Elasticsearch for regulator search

Off-the-shelf Elasticsearch will not give a regulator a good search experience. We know — we've integrated it into several. What follows is what made the difference between "search box that returns 5,000 results sorted by relevance" and "search box that helps a citizen find the regulator's response to their specific complaint type".

Highlighted snippets are mandatory

The default search-result presentation (title + description) gives users no way to assess which of 50 results actually contains the phrase they searched. Highlighted snippets — showing the query terms in context within the result body — are the single largest UX improvement available. Elasticsearch supports this natively via the highlight API; we wire it through into the Volto search results component.

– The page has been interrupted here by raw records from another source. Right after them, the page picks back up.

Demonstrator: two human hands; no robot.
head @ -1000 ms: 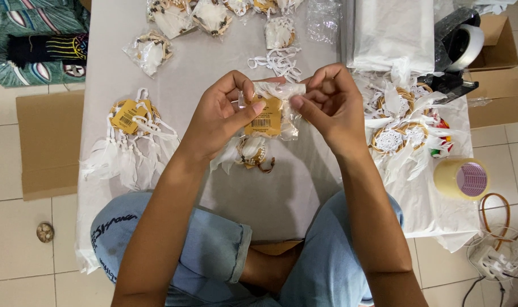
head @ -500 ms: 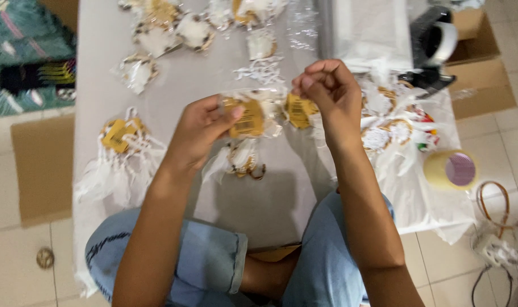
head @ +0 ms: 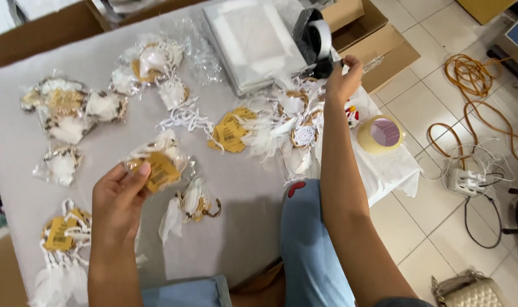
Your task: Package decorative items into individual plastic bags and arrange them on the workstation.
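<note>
Packet in hand: left hand point(head: 118, 200) pinches a clear bag with a yellow tag point(head: 156, 167) between thumb and fingers, held above the grey table cover point(head: 253, 204), near 8 o'clock of the view.
Right hand: right hand point(head: 343, 79) reaches out to 1 o'clock, fingers curled at the black tape dispenser point(head: 315, 40); whether they close on tape I cannot tell.
Done, by my reading: several bagged pieces lie about the table, a cluster at 10 o'clock point(head: 71, 108), another at 11 o'clock point(head: 148, 59), a small one just under the left hand point(head: 193, 204).
Left, by my reading: a heap of unbagged white feathered hoops point(head: 296, 133) sits at the centre right, with loose yellow tags point(head: 231, 131) beside it; more at 7 o'clock point(head: 60, 239). Roughly midway.
Nearby: tan tape roll point(head: 379, 135) at 3 o'clock; stack of clear bags point(head: 250, 37) at 12 o'clock.
Change: half a second ago both hands met over the packet at the centre; now the right hand has left it and gone to the dispenser, and the left holds the packet alone. The camera has swung to the right, showing floor cables.
</note>
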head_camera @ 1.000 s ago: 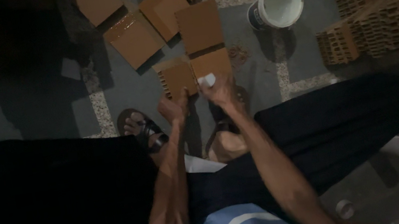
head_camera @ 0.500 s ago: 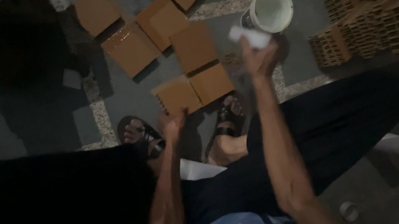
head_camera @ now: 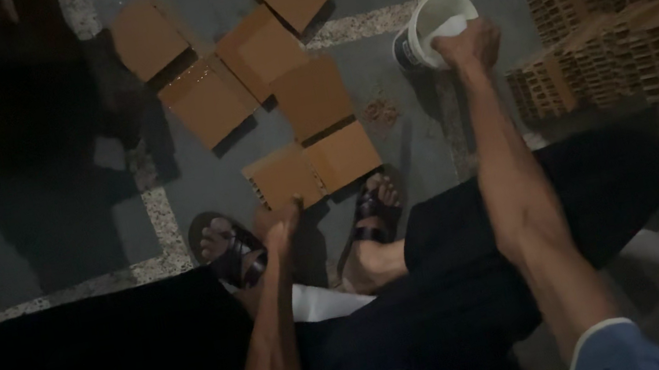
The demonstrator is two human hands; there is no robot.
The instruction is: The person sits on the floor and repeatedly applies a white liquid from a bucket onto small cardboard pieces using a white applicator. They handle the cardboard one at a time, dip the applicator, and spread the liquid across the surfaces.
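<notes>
Rightward and farther out, my right hand point(head_camera: 469, 46) is now reaching over the rim of the white bucket point(head_camera: 422, 34), fingers closing on a pale scrap (whether cloth or paper I cannot tell). I am keeping my left hand point(head_camera: 280, 220) pinching the near edge of the perforated brick tile point(head_camera: 311, 170), which is lying on the floor just ahead of my sandals point(head_camera: 376, 208).
</notes>
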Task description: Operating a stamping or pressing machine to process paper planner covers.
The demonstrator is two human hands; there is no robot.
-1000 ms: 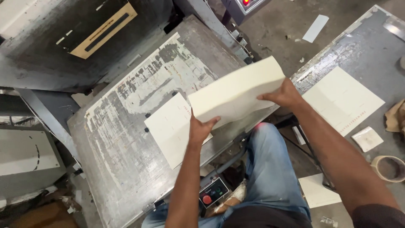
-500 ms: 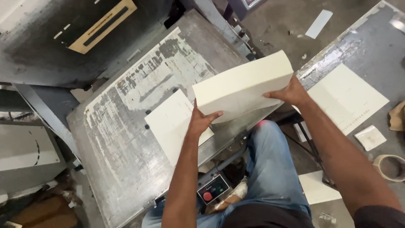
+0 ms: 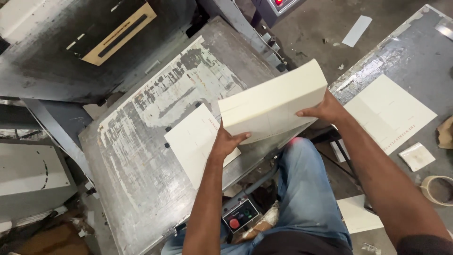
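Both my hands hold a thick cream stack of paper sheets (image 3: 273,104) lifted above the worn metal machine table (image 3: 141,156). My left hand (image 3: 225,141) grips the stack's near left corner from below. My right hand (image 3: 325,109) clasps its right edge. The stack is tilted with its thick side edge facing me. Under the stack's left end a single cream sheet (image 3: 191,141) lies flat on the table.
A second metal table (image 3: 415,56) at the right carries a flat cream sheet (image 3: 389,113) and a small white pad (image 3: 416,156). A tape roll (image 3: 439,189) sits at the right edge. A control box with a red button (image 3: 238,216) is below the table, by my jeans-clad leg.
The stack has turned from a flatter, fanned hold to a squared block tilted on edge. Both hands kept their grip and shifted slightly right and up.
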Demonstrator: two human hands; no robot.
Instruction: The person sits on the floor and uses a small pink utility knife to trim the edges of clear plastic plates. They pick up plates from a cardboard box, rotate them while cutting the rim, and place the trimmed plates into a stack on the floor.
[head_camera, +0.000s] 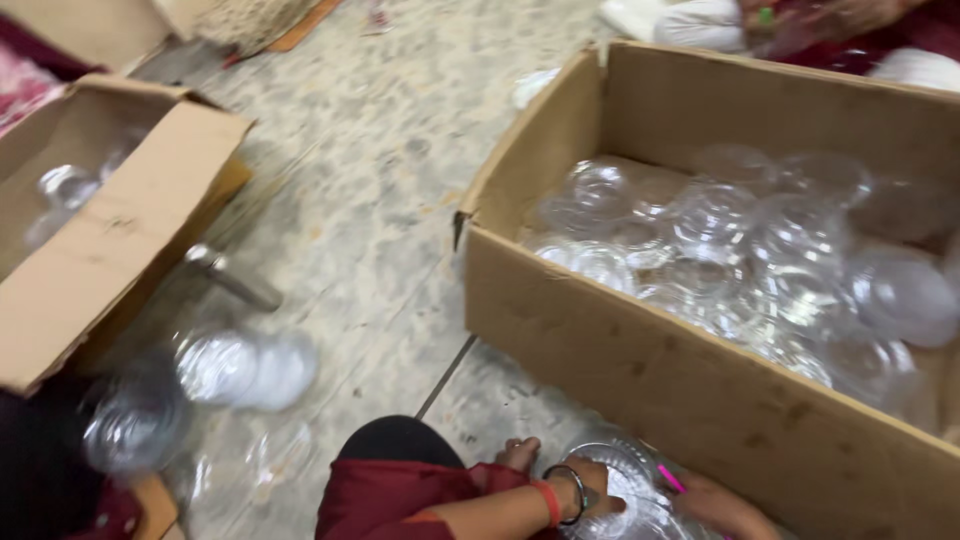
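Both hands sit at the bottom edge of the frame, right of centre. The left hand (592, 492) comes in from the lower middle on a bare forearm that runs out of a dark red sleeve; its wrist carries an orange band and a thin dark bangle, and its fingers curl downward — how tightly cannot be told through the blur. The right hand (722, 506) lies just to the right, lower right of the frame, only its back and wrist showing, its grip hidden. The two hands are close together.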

Faceting that knows the content model

Regulators publish heterogeneous content: investigation reports, complaints summaries, guidance documents, annual reports, media releases, datasets. A flat search across all of them buries what the user actually wants. We configure facets per content type — date ranges that make sense ("reports from 2020 onwards"), classifications relevant to the regulator's subject domain, and language facets for multilingual content.

The work isn't building facets in Elasticsearch — that's the easy part. The work is content modelling: making sure the metadata that supports useful faceting exists on every document, consistently, going back five years. We do that as part of CMS migration projects.

Per-language analyzers

If your regulator publishes in Welsh, Mandarin, Arabic, or Hindi (and many of them do), stemming and tokenisation matter. Elasticsearch ships per-language analyzers; pick the right one per document language, store the language as a document field, and route queries appropriately.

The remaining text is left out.